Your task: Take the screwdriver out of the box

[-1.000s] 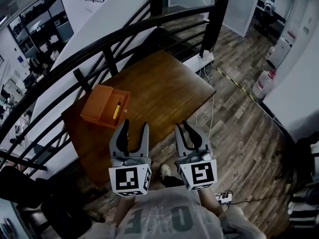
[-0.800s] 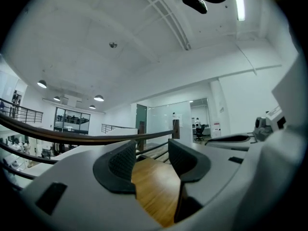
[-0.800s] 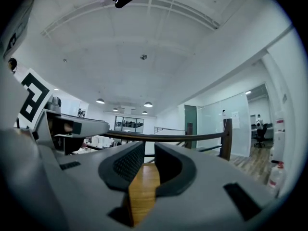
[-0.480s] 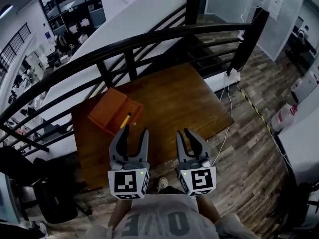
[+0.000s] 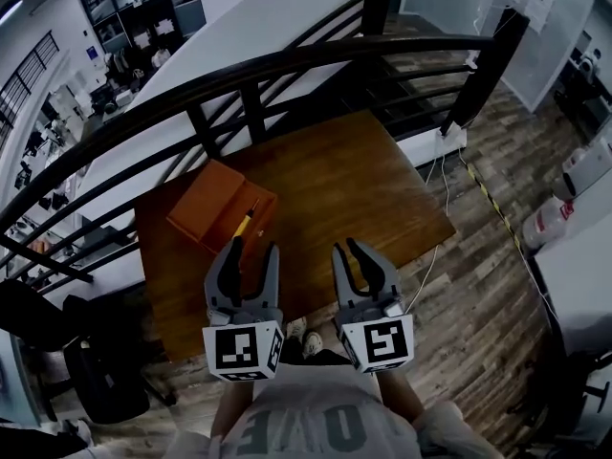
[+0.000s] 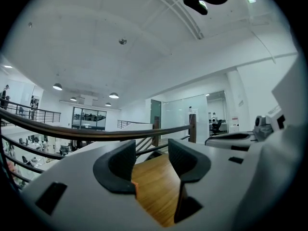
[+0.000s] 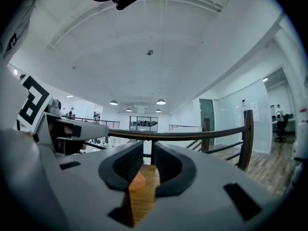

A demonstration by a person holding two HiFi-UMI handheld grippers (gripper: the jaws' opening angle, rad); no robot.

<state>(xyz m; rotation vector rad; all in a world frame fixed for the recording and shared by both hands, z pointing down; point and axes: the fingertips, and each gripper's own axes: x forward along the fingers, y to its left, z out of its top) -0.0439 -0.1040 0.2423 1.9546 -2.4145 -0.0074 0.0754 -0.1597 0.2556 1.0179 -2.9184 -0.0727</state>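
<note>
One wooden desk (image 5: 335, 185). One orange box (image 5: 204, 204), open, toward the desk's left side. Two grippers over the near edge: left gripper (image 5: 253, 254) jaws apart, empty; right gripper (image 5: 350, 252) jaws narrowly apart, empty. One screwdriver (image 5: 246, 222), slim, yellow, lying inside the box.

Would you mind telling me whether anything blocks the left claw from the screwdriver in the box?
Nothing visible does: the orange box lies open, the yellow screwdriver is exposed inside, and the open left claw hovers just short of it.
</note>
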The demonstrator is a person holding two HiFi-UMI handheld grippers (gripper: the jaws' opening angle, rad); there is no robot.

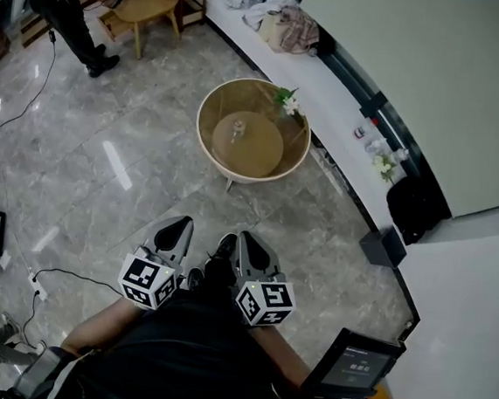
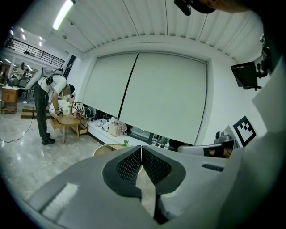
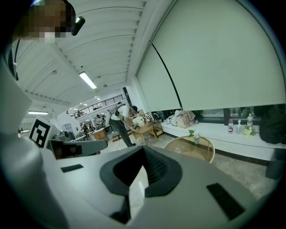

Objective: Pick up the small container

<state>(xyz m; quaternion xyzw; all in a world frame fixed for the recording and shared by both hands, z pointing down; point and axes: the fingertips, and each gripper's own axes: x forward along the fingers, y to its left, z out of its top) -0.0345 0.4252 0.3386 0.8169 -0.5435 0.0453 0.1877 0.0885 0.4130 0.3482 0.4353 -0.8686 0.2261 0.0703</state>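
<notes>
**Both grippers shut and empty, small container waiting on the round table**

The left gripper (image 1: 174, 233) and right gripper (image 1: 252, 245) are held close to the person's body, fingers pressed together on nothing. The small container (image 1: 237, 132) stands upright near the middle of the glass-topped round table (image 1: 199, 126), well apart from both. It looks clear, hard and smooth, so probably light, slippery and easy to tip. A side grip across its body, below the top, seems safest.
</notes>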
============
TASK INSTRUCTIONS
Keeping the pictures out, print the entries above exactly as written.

PROBLEM SOLUTION
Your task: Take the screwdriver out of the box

[-1.000s] 
[-0.800s] 
[-0.800s] 
[-0.480s] 
[+0.000s] 
[+0.000s] 
[+0.000s] 

A demonstration by a person holding two HiFi-UMI handheld grippers (gripper: the jaws' opening angle, rad); no robot.

<state>(xyz m; rotation vector rad; all in a world frame fixed for the recording and shared by both hands, z pointing down; point and axes: the fingertips, and each gripper's own axes: x forward along the fingers, y to its left, z out of its top) -0.0439 -0.1040 0.2423 1.9546 -2.4145 -0.0074 0.0754 -0.1597 0.2556 1.0179 -2.9184 -0.0727</state>
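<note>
One wooden desk (image 5: 335, 185). One orange box (image 5: 204, 204), open, toward the desk's left side. Two grippers over the near edge: left gripper (image 5: 253, 254) jaws apart, empty; right gripper (image 5: 350, 252) jaws narrowly apart, empty. One screwdriver (image 5: 246, 222), slim, yellow, lying inside the box.

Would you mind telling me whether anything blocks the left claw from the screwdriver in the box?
Nothing visible does: the orange box lies open, the yellow screwdriver is exposed inside, and the open left claw hovers just short of it.
</note>
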The demonstrator is a person holding two HiFi-UMI handheld grippers (gripper: the jaws' opening angle, rad); there is no robot.


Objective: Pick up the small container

<state>(xyz m; quaternion xyzw; all in a world frame fixed for the recording and shared by both hands, z pointing down; point and axes: the fingertips, and each gripper's own axes: x forward along the fingers, y to its left, z out of its top) -0.0345 0.4252 0.3386 0.8169 -0.5435 0.0453 0.1877 0.0885 0.4130 0.3482 0.4353 -0.8686 0.2261 0.0703</state>
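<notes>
**Both grippers shut and empty, small container waiting on the round table**

The left gripper (image 1: 174, 233) and right gripper (image 1: 252, 245) are held close to the person's body, fingers pressed together on nothing. The small container (image 1: 237, 132) stands upright near the middle of the glass-topped round table (image 1: 199, 126), well apart from both. It looks clear, hard and smooth, so probably light, slippery and easy to tip. A side grip across its body, below the top, seems safest.
</notes>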

With that, the exercise is finished.